Preschoolers Associate Thinness With Happiness, Study Finds
Researchers found that kids as young as 5 perceive slimmer people to be more attractive and happier than those who are overweight.
In distressing news, children accept the stigmas and stereotypes associated with body image and beauty standards when they are as young as five years old.
A June study published in the journal BMC Pediatrics found that kids begin to believe in the concept of beauty-related happiness as preschoolers. Working with 680 five year olds (329 girls, 351 boys), researcher Małgorzata Lipowska and her team used a pictorial scale of three silhouettes (slim, normal weight, overweight) to understand how children associate different body types with perceptions of happiness and social success (wise, kind, earns the most money, works in the coolest place).
The results indicated that obese bodies were seen as unattractive, independent of gender, and that children associated looks with happiness. (The body type identified as the most physically attractive was seen as the happiest person.) Findings also illustrated that preschoolers already perceive female bodies along gender stereotypical lines and that women with slim bodies, as well as those of normal weight, are happier than those who are considered obese.

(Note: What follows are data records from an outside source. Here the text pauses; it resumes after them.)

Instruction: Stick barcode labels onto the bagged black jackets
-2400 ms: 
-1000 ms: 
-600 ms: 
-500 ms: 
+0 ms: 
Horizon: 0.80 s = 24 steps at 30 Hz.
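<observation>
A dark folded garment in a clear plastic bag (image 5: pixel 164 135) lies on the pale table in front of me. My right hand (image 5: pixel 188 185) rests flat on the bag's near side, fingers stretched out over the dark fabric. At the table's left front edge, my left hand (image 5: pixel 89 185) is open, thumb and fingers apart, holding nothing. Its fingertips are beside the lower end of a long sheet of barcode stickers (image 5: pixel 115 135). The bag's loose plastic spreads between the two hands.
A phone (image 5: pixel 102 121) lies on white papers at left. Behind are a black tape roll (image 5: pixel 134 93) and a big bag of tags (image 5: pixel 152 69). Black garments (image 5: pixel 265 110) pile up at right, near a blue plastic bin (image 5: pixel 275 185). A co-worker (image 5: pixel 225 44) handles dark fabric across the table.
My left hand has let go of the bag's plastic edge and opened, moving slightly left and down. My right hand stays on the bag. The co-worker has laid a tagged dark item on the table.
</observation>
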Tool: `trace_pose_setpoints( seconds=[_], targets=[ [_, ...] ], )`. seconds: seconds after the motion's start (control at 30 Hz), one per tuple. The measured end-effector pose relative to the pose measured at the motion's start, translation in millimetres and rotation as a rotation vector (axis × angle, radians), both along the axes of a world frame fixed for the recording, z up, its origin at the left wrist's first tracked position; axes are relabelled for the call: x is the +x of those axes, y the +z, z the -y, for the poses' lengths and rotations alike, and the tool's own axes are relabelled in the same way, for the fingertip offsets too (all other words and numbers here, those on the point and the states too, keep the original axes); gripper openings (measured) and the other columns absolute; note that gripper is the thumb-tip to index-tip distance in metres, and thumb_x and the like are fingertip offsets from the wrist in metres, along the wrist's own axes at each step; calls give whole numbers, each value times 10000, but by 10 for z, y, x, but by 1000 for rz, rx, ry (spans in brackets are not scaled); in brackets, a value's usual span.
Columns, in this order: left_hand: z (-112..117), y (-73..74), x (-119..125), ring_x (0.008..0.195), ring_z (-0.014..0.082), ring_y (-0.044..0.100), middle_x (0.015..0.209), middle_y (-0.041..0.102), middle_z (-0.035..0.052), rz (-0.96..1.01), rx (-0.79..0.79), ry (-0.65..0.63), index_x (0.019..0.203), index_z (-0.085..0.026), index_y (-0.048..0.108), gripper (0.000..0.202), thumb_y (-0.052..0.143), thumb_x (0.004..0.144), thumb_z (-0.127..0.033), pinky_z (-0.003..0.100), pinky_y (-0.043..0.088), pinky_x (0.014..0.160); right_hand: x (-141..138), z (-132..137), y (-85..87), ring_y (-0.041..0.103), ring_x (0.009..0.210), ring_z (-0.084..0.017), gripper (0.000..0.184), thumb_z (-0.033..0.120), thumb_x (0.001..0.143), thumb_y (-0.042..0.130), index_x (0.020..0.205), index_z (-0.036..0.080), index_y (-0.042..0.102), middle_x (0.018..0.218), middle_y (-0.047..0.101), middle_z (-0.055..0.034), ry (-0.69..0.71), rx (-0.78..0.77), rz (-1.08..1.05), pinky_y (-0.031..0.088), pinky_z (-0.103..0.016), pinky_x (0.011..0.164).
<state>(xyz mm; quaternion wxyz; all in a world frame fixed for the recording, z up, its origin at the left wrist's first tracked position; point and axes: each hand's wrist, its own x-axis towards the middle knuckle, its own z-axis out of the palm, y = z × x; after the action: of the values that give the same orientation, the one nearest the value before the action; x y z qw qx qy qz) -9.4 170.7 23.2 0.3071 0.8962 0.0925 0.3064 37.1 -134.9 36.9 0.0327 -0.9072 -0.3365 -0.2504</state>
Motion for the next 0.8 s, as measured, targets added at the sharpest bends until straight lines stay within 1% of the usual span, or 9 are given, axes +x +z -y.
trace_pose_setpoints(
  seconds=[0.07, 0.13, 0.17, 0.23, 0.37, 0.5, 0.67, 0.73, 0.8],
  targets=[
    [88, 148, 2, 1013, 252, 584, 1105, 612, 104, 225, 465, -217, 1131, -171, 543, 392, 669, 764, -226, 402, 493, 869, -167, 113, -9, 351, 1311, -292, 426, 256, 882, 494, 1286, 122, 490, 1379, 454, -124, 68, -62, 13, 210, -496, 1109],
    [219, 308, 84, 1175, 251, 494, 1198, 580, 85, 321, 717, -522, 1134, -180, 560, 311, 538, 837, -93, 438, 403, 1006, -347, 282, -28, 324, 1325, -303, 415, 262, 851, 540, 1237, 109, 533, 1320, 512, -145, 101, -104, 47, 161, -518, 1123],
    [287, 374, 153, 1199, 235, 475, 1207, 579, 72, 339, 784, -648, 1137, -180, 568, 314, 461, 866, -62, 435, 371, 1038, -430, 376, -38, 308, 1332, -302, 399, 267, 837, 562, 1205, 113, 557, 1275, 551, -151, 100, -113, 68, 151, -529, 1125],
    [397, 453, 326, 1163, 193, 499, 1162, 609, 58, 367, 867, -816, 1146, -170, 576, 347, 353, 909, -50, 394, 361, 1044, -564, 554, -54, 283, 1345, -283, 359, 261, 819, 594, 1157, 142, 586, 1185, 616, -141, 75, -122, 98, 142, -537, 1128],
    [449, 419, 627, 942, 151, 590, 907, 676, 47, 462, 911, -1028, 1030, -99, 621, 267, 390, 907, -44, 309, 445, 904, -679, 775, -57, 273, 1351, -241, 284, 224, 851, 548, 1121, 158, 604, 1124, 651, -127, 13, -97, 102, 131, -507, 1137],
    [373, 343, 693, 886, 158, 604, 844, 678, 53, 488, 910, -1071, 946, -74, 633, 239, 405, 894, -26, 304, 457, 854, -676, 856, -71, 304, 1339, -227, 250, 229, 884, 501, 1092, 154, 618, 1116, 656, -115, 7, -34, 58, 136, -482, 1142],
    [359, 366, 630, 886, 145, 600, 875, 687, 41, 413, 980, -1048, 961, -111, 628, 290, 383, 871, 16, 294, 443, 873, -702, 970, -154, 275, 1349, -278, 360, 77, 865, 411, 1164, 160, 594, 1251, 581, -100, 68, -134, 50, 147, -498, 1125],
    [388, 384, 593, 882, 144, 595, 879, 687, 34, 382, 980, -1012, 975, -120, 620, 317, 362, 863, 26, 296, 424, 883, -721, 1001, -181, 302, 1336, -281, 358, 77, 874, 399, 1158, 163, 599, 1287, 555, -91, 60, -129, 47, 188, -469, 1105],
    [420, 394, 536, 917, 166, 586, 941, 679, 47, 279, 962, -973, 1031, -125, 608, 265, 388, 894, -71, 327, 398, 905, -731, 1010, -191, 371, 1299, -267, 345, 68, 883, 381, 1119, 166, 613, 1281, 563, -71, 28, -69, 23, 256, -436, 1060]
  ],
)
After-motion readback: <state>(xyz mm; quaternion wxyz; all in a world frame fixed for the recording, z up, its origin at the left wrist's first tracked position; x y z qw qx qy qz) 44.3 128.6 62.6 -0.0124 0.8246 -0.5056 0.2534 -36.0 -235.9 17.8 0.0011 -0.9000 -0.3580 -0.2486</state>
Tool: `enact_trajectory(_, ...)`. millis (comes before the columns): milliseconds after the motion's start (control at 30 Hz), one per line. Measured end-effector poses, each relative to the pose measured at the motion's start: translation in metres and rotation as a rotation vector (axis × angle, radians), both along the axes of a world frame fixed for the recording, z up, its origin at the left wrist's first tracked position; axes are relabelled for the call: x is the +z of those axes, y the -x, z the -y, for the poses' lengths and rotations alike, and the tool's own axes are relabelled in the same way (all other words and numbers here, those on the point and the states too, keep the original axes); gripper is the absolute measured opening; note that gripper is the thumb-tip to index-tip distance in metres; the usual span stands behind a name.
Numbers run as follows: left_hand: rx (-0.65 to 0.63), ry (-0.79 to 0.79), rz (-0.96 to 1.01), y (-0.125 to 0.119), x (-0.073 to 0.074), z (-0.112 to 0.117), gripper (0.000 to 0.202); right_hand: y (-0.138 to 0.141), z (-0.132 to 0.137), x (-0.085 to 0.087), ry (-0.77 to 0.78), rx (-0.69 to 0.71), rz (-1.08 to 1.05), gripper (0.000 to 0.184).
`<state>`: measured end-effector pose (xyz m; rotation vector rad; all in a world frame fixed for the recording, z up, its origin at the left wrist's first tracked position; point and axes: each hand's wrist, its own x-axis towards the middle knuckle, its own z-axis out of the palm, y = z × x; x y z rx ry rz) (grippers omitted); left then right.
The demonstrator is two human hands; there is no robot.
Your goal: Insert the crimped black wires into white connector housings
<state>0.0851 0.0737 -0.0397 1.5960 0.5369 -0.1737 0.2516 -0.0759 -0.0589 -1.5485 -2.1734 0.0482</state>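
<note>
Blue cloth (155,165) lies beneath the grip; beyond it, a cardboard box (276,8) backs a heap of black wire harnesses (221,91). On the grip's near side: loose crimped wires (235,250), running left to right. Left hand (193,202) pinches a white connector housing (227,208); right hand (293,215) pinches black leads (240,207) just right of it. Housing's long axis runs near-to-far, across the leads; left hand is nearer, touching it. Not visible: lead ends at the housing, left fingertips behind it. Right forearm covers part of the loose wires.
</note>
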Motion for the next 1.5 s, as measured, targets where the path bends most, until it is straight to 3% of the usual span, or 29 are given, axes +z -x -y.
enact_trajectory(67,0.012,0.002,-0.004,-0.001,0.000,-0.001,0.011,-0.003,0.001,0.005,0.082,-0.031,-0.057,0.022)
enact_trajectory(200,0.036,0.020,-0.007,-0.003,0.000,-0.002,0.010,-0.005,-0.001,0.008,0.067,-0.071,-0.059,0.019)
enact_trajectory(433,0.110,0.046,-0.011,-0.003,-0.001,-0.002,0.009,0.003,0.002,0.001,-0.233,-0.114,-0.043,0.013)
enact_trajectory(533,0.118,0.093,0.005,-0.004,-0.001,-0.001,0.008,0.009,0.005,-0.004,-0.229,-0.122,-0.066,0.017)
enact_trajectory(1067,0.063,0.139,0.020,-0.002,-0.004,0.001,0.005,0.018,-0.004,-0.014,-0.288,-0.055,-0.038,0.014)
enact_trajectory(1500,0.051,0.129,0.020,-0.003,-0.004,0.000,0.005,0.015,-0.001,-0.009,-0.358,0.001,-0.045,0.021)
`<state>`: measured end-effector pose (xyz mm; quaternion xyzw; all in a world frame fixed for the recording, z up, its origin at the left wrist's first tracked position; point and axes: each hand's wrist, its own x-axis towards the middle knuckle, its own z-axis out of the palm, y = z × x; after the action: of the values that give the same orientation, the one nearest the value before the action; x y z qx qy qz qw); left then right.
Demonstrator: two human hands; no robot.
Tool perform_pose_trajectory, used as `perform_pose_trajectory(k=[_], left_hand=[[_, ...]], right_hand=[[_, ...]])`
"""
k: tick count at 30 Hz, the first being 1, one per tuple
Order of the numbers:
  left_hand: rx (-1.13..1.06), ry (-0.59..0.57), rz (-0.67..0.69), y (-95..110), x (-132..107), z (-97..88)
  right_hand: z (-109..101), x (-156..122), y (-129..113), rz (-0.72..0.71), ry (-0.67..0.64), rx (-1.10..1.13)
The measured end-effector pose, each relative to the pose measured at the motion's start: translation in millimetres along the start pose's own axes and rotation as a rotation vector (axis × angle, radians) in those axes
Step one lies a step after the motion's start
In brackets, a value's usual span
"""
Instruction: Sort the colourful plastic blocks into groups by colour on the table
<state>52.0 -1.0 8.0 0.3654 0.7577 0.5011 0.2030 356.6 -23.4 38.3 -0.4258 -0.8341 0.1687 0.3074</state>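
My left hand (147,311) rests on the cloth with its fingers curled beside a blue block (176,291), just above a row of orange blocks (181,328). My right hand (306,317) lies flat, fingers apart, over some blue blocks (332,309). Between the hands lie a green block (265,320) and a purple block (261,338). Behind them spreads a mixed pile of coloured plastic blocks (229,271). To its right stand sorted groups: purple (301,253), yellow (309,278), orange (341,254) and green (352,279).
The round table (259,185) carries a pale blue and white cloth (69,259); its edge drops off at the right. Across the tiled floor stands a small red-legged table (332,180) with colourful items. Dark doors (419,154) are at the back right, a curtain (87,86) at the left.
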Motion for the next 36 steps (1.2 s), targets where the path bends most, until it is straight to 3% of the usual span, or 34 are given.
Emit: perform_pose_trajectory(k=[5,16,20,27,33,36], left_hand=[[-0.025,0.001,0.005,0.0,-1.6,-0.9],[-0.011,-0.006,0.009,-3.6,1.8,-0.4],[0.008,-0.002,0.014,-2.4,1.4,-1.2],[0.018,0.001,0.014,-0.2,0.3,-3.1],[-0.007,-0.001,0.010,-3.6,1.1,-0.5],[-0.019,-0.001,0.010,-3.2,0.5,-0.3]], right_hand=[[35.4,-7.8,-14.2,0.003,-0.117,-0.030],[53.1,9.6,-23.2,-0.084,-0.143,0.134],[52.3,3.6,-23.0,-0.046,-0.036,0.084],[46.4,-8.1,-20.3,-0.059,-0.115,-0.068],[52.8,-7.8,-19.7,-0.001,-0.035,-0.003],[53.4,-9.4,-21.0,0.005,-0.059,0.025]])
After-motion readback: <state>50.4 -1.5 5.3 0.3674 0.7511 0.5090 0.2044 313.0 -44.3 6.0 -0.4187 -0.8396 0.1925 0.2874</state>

There were other gender differences in the findings, as girls judged the slim and normal-weight female silhouettes as equally happy, while boys chose the slim female silhouettes as the happiest. (This could indicate that young girls have healthier standards concerning women’s weight.) Girls were also more likely than boys to think the normal-weight male figure earned the most money and the overweight man was the nicest. Boys were more likely to think the thin man was the nicest.
When it came to judging which figure was the smartest, the children did not seem to associate looks with intelligence, especially for female silhouettes.
The preschool period is a crucial point in the development of attitudes towards beauty and body image, and this study suggests that children show signs of body stigmatization very young. Cultural norms modeled by parents and peers, and depictions in the media — pretty princesses, muscular heroes — most likely shape these constructs, which could have significant repercussions on children’s attitudes and relationships later in life.
In prior research by Jennifer A. Harriger, three-year-olds were found to select obese children as playmates more frequently than five-year-olds. This result is interesting, researchers said, given that “the three-year-olds also exhibited a significant inclination towards ascribing positive features to slim individuals and a general disinclination towards the bodies of obese individuals as well as those of average build.” This reportedly suggests the belief that “slim is better” increasingly appears in younger children.
Researchers added, “there is a difference between knowledge regarding stereotypes and stereotypical beliefs: children may exhibit knowledge of stereotypes independently of whether they believe the stereotypes are appropriate.”
If you’re looking to instill positive body image in your children, books like Bodies Are Cool by Tyler Feder, Lovely by Jess Hong and Her Body Can by Katie Crenshaw and Ady Meschke are wonderful tools.